_Task description_
Copy all records verbatim, images excluded.

[Records for processing — start]

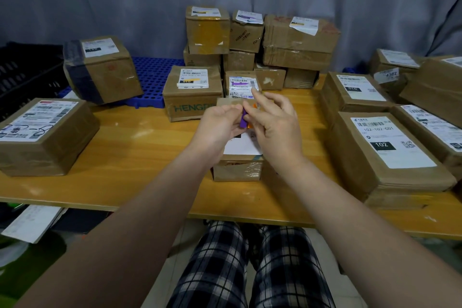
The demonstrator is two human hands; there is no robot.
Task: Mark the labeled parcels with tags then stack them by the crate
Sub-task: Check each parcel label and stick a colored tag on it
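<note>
A small cardboard parcel (237, 170) with a white label stands at the table's front middle, partly hidden under both hands. My left hand (220, 125) pinches a small purple tag strip (243, 120) above it. My right hand (275, 120) meets the same strip with thumb and forefinger, the other fingers spread; a bit of orange shows behind it. Beyond the hands stand a "HENGR" parcel (192, 92) and a small parcel with a purple-marked label (241, 84). A black crate (27, 75) sits at the far left.
A stack of several parcels (260, 42) rises at the back middle. Labelled parcels lie at left (42, 135) and right (385, 155), more at the far right. A tilted box (102, 67) leans on a blue perforated pallet (157, 77). The wooden table edge (150, 207) runs in front.
</note>
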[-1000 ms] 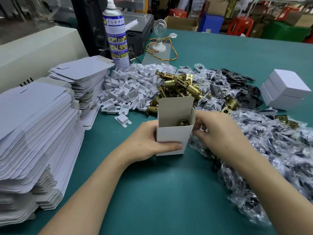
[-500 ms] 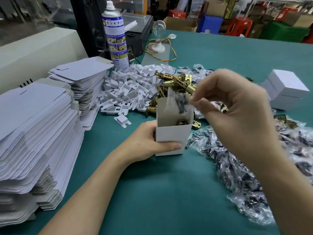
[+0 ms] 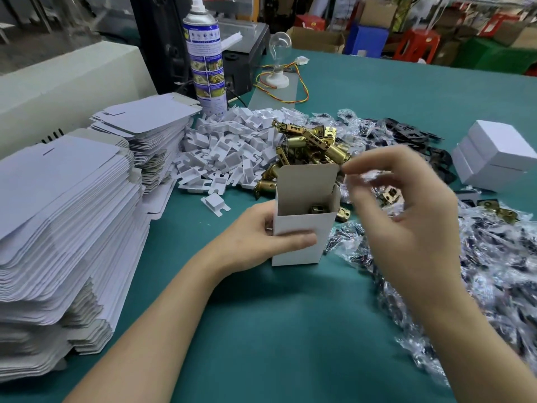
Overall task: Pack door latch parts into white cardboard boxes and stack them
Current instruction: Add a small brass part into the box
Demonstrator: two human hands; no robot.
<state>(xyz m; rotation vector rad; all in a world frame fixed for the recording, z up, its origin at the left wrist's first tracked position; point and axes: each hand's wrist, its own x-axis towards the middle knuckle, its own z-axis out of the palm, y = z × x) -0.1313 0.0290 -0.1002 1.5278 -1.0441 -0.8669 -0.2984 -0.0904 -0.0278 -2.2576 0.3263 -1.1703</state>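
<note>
The left hand (image 3: 261, 239) grips the open white box (image 3: 302, 228), thumb across its front wall, holding it upright on the green counter (image 3: 290, 330). A brass latch part (image 3: 318, 209) lies inside. The right hand (image 3: 412, 216) hovers just beside the box's raised flap, its curled fingers blurred; I cannot tell whether they pinch anything. Behind lie a heap of brass latches (image 3: 313, 146) and white plastic pieces (image 3: 232, 149), with bagged parts (image 3: 494, 271) and stacked closed boxes (image 3: 494, 158) to the right.
</note>
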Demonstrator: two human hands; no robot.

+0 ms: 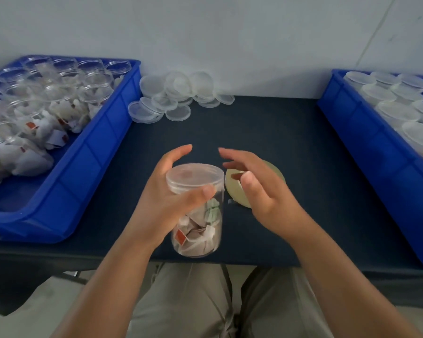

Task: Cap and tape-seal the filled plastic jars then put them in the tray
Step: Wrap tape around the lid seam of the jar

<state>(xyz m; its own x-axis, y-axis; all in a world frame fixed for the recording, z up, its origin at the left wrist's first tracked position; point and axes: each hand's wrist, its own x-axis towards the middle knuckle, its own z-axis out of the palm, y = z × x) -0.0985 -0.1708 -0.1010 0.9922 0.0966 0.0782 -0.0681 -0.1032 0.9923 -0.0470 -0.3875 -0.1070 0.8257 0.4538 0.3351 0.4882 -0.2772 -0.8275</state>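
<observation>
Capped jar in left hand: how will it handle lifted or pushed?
Probably light: the jar holds only loose paper sachets. Its smooth clear wall looks slippery; a wrapping grip like the left hand's suits. Tall and narrow, it may tip if pushed near the lid.

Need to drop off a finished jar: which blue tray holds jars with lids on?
The right tray: its jars wear lids, while those in the left tray stand open.

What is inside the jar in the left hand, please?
White sachets, some with red or green marks, show through the jar; the left hand hides the rest.
</observation>
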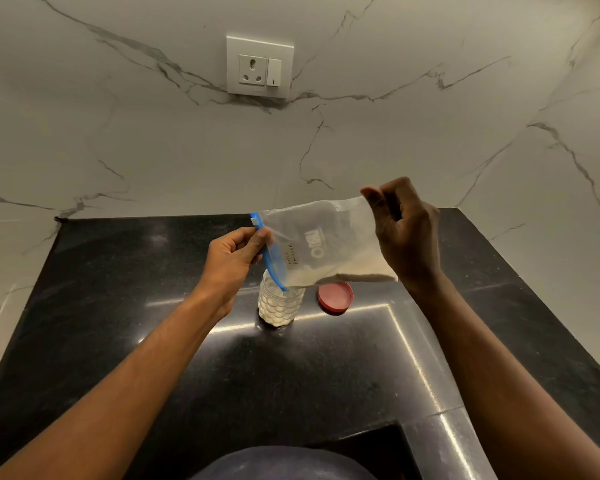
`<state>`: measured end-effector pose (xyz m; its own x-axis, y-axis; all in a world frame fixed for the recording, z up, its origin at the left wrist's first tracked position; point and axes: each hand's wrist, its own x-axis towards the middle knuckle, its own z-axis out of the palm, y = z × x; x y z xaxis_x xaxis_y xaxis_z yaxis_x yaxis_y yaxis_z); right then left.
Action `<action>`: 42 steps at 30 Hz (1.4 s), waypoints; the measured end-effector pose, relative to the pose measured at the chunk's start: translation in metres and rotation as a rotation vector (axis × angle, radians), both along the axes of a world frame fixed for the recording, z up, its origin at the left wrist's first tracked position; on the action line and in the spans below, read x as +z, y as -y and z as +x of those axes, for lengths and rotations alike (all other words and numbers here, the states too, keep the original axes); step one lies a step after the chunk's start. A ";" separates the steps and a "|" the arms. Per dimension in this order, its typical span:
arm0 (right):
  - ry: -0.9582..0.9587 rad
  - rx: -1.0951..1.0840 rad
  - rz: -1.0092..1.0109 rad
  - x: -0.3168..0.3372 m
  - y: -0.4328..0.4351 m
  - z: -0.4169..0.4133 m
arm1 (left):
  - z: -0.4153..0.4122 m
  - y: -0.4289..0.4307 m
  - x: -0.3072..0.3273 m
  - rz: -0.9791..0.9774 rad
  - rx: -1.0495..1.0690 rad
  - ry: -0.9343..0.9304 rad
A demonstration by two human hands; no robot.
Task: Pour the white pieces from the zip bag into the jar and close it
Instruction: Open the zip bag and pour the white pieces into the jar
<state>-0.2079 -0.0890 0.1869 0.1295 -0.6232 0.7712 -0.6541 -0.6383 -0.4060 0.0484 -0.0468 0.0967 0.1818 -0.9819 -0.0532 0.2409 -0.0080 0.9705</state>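
Observation:
A clear zip bag [321, 242] with a blue zip strip hangs tilted over a small clear jar [280, 304] on the black counter. The bag's open mouth points down into the jar's opening. White pieces lie along the bag's lower edge and fill much of the jar. My left hand [234, 258] pinches the blue zip edge beside the mouth. My right hand [404, 233] holds the bag's bottom end raised. The red lid [335, 296] lies flat on the counter just right of the jar.
The black stone counter [153, 306] runs to a marble wall behind and on both sides. A white socket and switch plate [260, 66] sits on the back wall. A dark recess cuts into the counter's near edge at lower right.

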 end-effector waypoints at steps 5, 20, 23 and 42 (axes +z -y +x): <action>-0.013 -0.012 -0.023 0.002 -0.001 0.001 | 0.000 0.000 0.001 -0.008 -0.017 -0.005; -0.095 -0.001 -0.084 0.003 -0.006 0.004 | 0.000 0.002 -0.005 0.031 0.012 -0.017; -0.073 0.012 -0.067 0.005 -0.005 0.003 | 0.001 0.001 -0.007 0.036 0.001 -0.017; 0.009 -0.006 0.088 0.009 -0.008 0.004 | -0.005 0.000 -0.010 0.078 0.006 -0.026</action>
<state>-0.2038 -0.0807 0.1962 0.1189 -0.6897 0.7143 -0.6538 -0.5958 -0.4664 0.0433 -0.0464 0.0870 0.1855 -0.9734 -0.1341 0.2662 -0.0816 0.9605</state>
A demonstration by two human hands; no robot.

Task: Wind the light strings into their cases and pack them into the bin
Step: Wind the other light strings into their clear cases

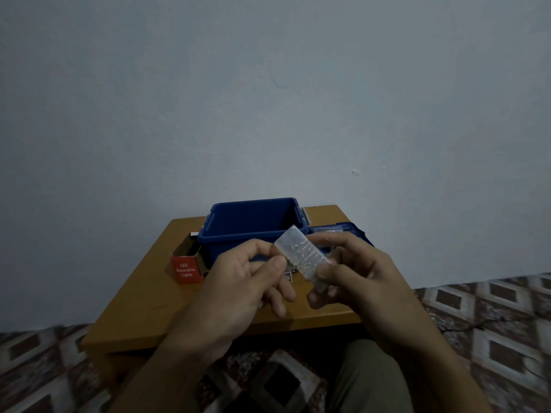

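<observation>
My right hand (354,275) grips a clear plastic case (299,254) with thin light string wound around it, held tilted above the table. My left hand (247,278) pinches at the case's left side with thumb and forefinger, where the wire is too fine to make out. Behind both hands stands the open blue bin (253,225); its inside looks dark and I see nothing in it. An open red box (187,268) labelled "LED Decorative Lights" lies left of the bin.
The low wooden table (143,296) stands against a pale wall. The blue bin lid (343,232) lies to the right of the bin with something clear on it. Patterned floor covering surrounds the table, and my knee (366,380) is at the bottom.
</observation>
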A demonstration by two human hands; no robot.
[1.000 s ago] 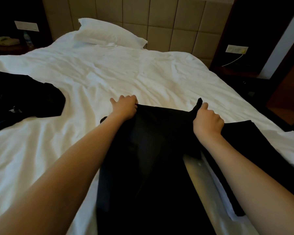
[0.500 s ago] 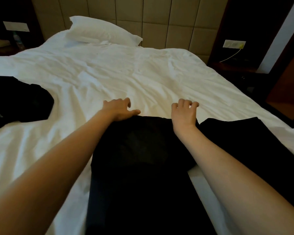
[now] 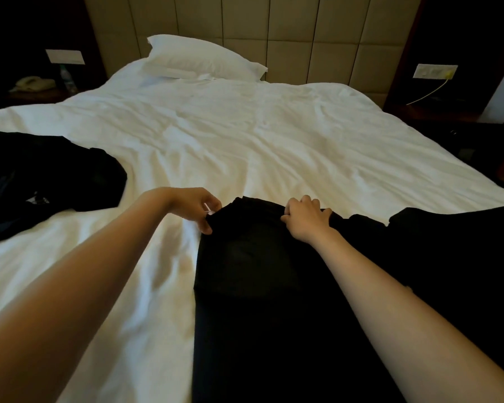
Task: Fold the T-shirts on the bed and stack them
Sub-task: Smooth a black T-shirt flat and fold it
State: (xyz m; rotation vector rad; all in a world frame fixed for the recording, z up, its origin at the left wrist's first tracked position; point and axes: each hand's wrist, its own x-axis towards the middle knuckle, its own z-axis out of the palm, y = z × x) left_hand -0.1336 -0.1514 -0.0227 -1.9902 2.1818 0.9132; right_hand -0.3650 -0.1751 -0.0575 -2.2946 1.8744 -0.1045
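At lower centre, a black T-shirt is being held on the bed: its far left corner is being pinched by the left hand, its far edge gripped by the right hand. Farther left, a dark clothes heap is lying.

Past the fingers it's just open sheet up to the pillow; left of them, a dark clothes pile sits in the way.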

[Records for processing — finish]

_Response_
The demonstrator is two human hands; there is no robot.
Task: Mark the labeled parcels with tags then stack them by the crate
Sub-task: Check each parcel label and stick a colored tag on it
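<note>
A small cardboard parcel (237, 170) with a white label stands at the table's front middle, partly hidden under both hands. My left hand (220, 125) pinches a small purple tag strip (243, 120) above it. My right hand (275, 120) meets the same strip with thumb and forefinger, the other fingers spread; a bit of orange shows behind it. Beyond the hands stand a "HENGR" parcel (192, 92) and a small parcel with a purple-marked label (241, 84). A black crate (27, 75) sits at the far left.
A stack of several parcels (260, 42) rises at the back middle. Labelled parcels lie at left (42, 135) and right (385, 155), more at the far right. A tilted box (102, 67) leans on a blue perforated pallet (157, 77). The wooden table edge (150, 207) runs in front.
</note>
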[-1000 ms] 
[-500 ms] 
[+0 ms] 
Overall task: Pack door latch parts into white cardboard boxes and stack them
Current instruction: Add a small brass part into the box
Demonstrator: two human hands; no robot.
<state>(xyz m; rotation vector rad; all in a world frame fixed for the recording, z up, its origin at the left wrist's first tracked position; point and axes: each hand's wrist, its own x-axis towards the middle knuckle, its own z-axis out of the palm, y = z × x) -0.1313 0.0290 -0.1002 1.5278 -1.0441 -0.8669 -0.2984 -0.0904 -0.0278 -2.2576 0.3263 -1.1703</state>
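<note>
The left hand (image 3: 261, 239) grips the open white box (image 3: 302, 228), thumb across its front wall, holding it upright on the green counter (image 3: 290, 330). A brass latch part (image 3: 318, 209) lies inside. The right hand (image 3: 412, 216) hovers just beside the box's raised flap, its curled fingers blurred; I cannot tell whether they pinch anything. Behind lie a heap of brass latches (image 3: 313, 146) and white plastic pieces (image 3: 232, 149), with bagged parts (image 3: 494, 271) and stacked closed boxes (image 3: 494, 158) to the right.
</note>
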Demonstrator: two human hands; no robot.

+0 ms: 

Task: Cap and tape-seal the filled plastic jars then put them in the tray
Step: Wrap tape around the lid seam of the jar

<state>(xyz m; its own x-axis, y-axis; all in a world frame fixed for the recording, z up, its origin at the left wrist's first tracked position; point and axes: each hand's wrist, its own x-axis towards the middle knuckle, its own z-axis out of the palm, y = z × x) -0.0985 -0.1708 -0.1010 0.9922 0.0966 0.0782 -0.0681 -0.1032 0.9923 -0.0470 -0.3875 -0.1070 0.8257 0.4538 0.3351 0.4882 -0.2772 -0.8275</state>
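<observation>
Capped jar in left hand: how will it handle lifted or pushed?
Probably light: the jar holds only loose paper sachets. Its smooth clear wall looks slippery; a wrapping grip like the left hand's suits. Tall and narrow, it may tip if pushed near the lid.

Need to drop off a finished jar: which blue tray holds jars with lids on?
The right tray: its jars wear lids, while those in the left tray stand open.

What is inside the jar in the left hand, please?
White sachets, some with red or green marks, show through the jar; the left hand hides the rest.
</observation>
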`<state>`: measured end-effector pose (xyz m; its own x-axis, y-axis; all in a world frame fixed for the recording, z up, its origin at the left wrist's first tracked position; point and axes: each hand's wrist, its own x-axis towards the middle knuckle, its own z-axis out of the palm, y = z × x; x y z xaxis_x xaxis_y xaxis_z yaxis_x yaxis_y yaxis_z); right then left.
Action `<action>`: 42 steps at 30 Hz (1.4 s), waypoints; the measured end-effector pose, relative to the pose measured at the chunk's start: translation in metres and rotation as a rotation vector (axis × angle, radians), both along the axes of a world frame fixed for the recording, z up, its origin at the left wrist's first tracked position; on the action line and in the spans below, read x as +z, y as -y and z as +x of those axes, for lengths and rotations alike (all other words and numbers here, the states too, keep the original axes); step one lies a step after the chunk's start. A ";" separates the steps and a "|" the arms. Per dimension in this order, its typical span:
arm0 (right):
  - ry: -0.9582..0.9587 rad
  - rx: -1.0951..1.0840 rad
  - rz: -1.0092..1.0109 rad
  - x: -0.3168..0.3372 m
  - y: -0.4328..0.4351 m
  - z: -0.4169..0.4133 m
arm1 (left):
  - z: -0.4153..0.4122 m
  - y: -0.4289..0.4307 m
  - x: -0.3072..0.3273 m
  - rz: -0.9791..0.9774 rad
  - rx: -1.0495..1.0690 rad
  - ry: -0.9343..0.9304 rad
A demonstration by two human hands; no robot.
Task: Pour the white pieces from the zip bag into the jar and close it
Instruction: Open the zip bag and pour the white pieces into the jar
<state>-0.2079 -0.0890 0.1869 0.1295 -0.6232 0.7712 -0.6541 -0.6383 -0.4060 0.0484 -0.0468 0.0967 0.1818 -0.9819 -0.0532 0.2409 -0.0080 0.9705</state>
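Observation:
A clear zip bag [321, 242] with a blue zip strip hangs tilted over a small clear jar [280, 304] on the black counter. The bag's open mouth points down into the jar's opening. White pieces lie along the bag's lower edge and fill much of the jar. My left hand [234, 258] pinches the blue zip edge beside the mouth. My right hand [404, 233] holds the bag's bottom end raised. The red lid [335, 296] lies flat on the counter just right of the jar.
The black stone counter [153, 306] runs to a marble wall behind and on both sides. A white socket and switch plate [260, 66] sits on the back wall. A dark recess cuts into the counter's near edge at lower right.
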
 end-effector waypoints at steps 5, 20, 23 and 42 (axes +z -y +x): <action>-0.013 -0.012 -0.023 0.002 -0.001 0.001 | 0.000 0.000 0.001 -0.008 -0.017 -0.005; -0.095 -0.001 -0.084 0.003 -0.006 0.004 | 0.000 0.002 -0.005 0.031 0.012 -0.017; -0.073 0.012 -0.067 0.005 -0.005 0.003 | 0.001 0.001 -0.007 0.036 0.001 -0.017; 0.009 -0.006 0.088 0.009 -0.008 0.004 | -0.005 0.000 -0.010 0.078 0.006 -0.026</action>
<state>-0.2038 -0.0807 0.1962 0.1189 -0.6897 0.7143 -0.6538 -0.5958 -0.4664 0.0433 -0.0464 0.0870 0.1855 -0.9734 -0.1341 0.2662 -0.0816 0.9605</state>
A demonstration by two human hands; no robot.

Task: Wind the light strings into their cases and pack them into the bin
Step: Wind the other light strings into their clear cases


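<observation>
My right hand (354,275) grips a clear plastic case (299,254) with thin light string wound around it, held tilted above the table. My left hand (247,278) pinches at the case's left side with thumb and forefinger, where the wire is too fine to make out. Behind both hands stands the open blue bin (253,225); its inside looks dark and I see nothing in it. An open red box (187,268) labelled "LED Decorative Lights" lies left of the bin.
The low wooden table (143,296) stands against a pale wall. The blue bin lid (343,232) lies to the right of the bin with something clear on it. Patterned floor covering surrounds the table, and my knee (366,380) is at the bottom.
</observation>
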A demonstration by two human hands; no robot.
[1.000 s ago] 
[0.500 s ago] 
[now] 
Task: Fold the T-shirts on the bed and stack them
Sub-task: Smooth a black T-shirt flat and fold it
State: (xyz m; rotation vector rad; all in a world frame fixed for the recording, z up, its origin at the left wrist's first tracked position; point and axes: each hand's wrist, its own x-axis towards the middle knuckle, its own z-axis out of the palm, y = z × x) left_hand -0.1336 -0.1514 -0.0227 -1.9902 2.1818 0.9132; right_hand -0.3650 -0.1751 -0.0575 -2.2946 1.8744 -0.1045
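At lower centre, a black T-shirt is being held on the bed: its far left corner is being pinched by the left hand, its far edge gripped by the right hand. Farther left, a dark clothes heap is lying.

Past the fingers it's just open sheet up to the pillow; left of them, a dark clothes pile sits in the way.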

The answer given above is complete.